Voices overlap as everyone chatters excitedly. They grow quiet when the instructor starts to introduce herself. “Hola, me llamo…” is followed up by an interpreter translating for the students who don’t understand Spanish.
The instructor picks up her knife and begins to chop the red bell pepper in front of her. Everyone understands the language of food.
After going through the recipe instructions with only a few mistakes, the class is ready to pop their masterpiece in the oven. As the food sizzles and sighs in the heat, the chatter picks up again.
Everyone wants to laugh about how they didn’t realize you needed to take out the pepper seeds or about how messy working with spices can get. Soon, there is a sweet smell in the air of good food amidst good company. To end a great night, the class sits down to eat together, satisfied with themselves and their meal.
Each night of Latin cuisine cooking classes flows about the same but welcomes a new instructor and new food on the menu.
So far, there have been three sessions. The first was Oct. 1 and was led by Mimi Sandbulte, a Northwestern staff member, where they made fajitas. The second dish was huaraches made on Oct. 8 by local business owner Lucy Martinas, who runs Trejos Catering. The third was held Oct. 15 by Maria Peralta who made ceviche and shrimp cocktails.
The classes coincide with National Hispanic Heritage Month (Sept. 15 to Oct. 15) and are meant to shed light on Latin American culture by using an outlet everyone can get behind: food.

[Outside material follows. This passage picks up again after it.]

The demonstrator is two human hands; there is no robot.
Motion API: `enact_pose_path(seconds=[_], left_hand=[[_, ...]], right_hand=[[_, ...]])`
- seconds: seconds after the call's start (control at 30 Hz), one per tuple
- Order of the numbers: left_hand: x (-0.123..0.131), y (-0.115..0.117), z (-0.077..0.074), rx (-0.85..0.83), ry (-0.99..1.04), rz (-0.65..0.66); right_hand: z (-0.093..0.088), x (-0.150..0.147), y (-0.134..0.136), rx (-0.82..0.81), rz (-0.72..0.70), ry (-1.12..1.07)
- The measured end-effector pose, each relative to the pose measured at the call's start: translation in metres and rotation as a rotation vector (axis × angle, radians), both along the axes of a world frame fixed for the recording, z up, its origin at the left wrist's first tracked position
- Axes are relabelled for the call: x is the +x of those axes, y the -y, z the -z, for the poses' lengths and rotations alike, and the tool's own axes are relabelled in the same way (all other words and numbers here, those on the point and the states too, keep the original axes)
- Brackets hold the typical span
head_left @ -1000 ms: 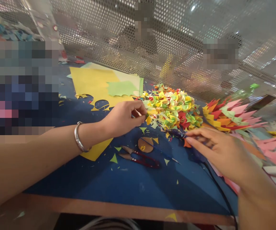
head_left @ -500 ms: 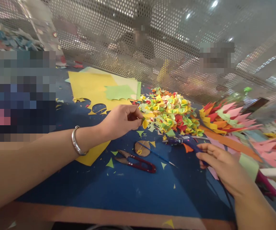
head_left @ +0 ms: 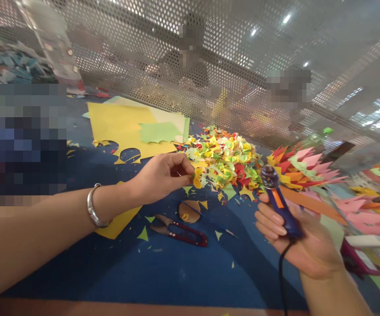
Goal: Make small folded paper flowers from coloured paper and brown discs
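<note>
My left hand (head_left: 163, 177), with a silver bracelet at the wrist, pinches a small yellow paper piece (head_left: 197, 179) between thumb and fingertips. It is beside a heap of small cut and curled paper pieces (head_left: 232, 151) in yellow, green, red and white. My right hand (head_left: 295, 232) is wrapped round the handle of a blue glue gun (head_left: 284, 215) with an orange part and a black cord, held above the table. Between the hands lie red-handled thread snips (head_left: 186, 232), a round brown disc (head_left: 190, 211) and a thin blue stick-like tool (head_left: 211, 218).
Yellow sheets with round cut-outs (head_left: 117, 123) lie behind my left hand. Layered pointed paper shapes (head_left: 303, 164) and pink paper (head_left: 361, 210) are at the right. A perforated metal screen (head_left: 137, 57) stands behind the blue table (head_left: 163, 281). A blurred person is at the left.
My right hand has lifted the glue gun off the table and turned it upright. My left hand stays by the heap, still pinching the yellow piece. The view has shifted slightly.
</note>
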State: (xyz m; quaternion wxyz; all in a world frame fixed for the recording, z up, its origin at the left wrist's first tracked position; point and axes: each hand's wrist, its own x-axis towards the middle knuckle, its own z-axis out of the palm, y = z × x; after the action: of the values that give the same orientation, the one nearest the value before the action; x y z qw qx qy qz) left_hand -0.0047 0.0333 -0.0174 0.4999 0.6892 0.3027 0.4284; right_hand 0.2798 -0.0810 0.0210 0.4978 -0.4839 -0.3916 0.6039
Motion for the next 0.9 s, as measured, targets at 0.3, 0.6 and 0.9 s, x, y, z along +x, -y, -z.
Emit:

“This event is about building community and reaching cross-culturally” said Martha Draayer, Hispanic community liaison. “If you’ve never had a conversation with someone of a different culture, this is a way to start the conversation in a natural way that isn’t so intimidating.”
Each class is free to students. All they need to bring is themselves and an empty stomach. The classes are held at Trinity Reformed Church in Orange City as a way to not conflict with NW Dining Services responsibilities.
In only an hour, from 7:30 to 8:30 p.m., the class will make and eat their own Latin cuisine while being able to interact with someone from the area who is a part of the Latin community. At times, a translator is needed and other times they are not. Either way, the students are able to communicate through the food they are preparing.
“The food was awesome, but the best part was definitely being able to listen to Mimi, Martha and Neftali speaking Spanish, learning new words, learning different cooking techniques and laughing about fun facts about Latino culture,” Maria Lopes said.
Another student found the class to be a good way to destress.
“I have enjoyed being able to learn and cook the dishes and eat them at the end but also being able to have an escape from the stress of school,” said Kathleen Chicas, Latino student liaison.
Whether for “food therapy” or fun, the classes have been a hit with almost all of them hitting their max of 10 students. There is only one session left, Oct. 22, in which Draayer’s own mother, Martha Perez, will be teaching the class how to make their own flour tortillas and guacamole.
But the community building will not end with these cooking classes. Draayer hopes to develop a video series of what it means to be Latino.
There are many cultural nuances throughout Latin American countries. The Instagram videos hope to highlight these and to spark cultural conversations.
“It is important to notice that ‘Latino culture’ is a very, very broad term,” Lopes said. “I am Latina, since I am from Brazil, but I am not Hispanic, which means everything in the class was new to me.”
For anyone interested in these sessions, signups are at the Campus Ministry desk in Ramaker.